Hi, you can contact the company regarding the power supply. They’ll know how much you need and will change it for you. I’d say stick to the default if you’re not sure about getting another gpu (prices don’t increase linearly)
The writer of this blog post got a 750W for 2x1080ti
Regarding this company, make sure they give you the serial number of all parts in the bill. That’s how you get warranty on the gpu and other parts
I just put together my DL box, thanks to this forum. Here is my blogpost sharing my experience.
Thanks, this looks like a great build!
I’m curious if you’re fully utilizing the features of your MSI Godlike Motherboard? The MSI M5 gaming model looks good for a single video card, I’m considering the tradeoff between cost and future-proofing.
For those of you comfortable waiting on a backordered product, I see 1080ti’s on B&H at pre-crypto-craze prices (750 usd).
Use a 1000W PS for two GTX 1080 GPUs.
I hate cross-posters too, but since this topic is all about building you own machine, learn from my mistake. I built a box with two GTX-1080s that worked fine if you ran each separately with a 750W Platinum PS. But when I ran with pytorch nn.Dataparallel to use both at the same time, my machine crashed and tracking down why it crashed was no fun. Now I know better and you do too, use a 1000W PS if you have two GPUs in your box to avoid these problems.
With command like ‘sudo nvidia-smi -pl 200’, you can limit the power consumption of GPU.
(Actually performance doesn’t drop that much with power-limitation.)
I’m not sure whether this can actually fix the issue, but I guess it’s worth trying.
Would suggest buying components in the US and bringing to India. Its much cheaper that way. I was able to build my computer rig for 1.1lac (which would have been 1.6lac had I purchased in India)
Write up on the components and prices - https://medium.com/@Stormblessed/building-my-own-deep-learning-rig-for-under-1-lac-in-india-4ade685b8c56
The threadripper pcie errors in Linux are fixed by adding pcie_aspm=off to grub. See here PCIe errors
My threadripper system has been 24/7 stable for months, and I am completely satisfied. The platform simply offers a lot more for the money (cores, pcie lanes). The extra CPU cores are not necessary for DL, however they are very useful for other applications (compiling code, simulations, etc…)

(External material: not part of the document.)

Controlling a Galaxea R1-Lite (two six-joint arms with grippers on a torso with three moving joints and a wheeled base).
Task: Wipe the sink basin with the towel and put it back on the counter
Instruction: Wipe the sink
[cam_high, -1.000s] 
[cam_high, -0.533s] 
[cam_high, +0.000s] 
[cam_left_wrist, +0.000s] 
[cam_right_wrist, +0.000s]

With that said, if this is your first build I think you are better off with Intel. As a relatively new platform threadripper requires more tweaks and planning:
- Zen v1 is pickier with memory than intel, so I would only buy RAM from the QVL list
- If installing Ubuntu 16.04 LTS, you should upgrade to a more modern kernel (4.16) as there are many new drivers and tweaks for the zen platform
- The TR4 socket can be a PITA to physically Install
Ryzen v2 was just released and supposedly deals with a lot of the memory issues. Threadripper v2 will be released in August, and is expected to have similar stability and~10% performance improvements.
After getting pretty distracted by a ‘new’ build and looking into watercooling, I’ve written a post here. Soon I’ll be done with the Xeon build and will be able to focus again on some DL work.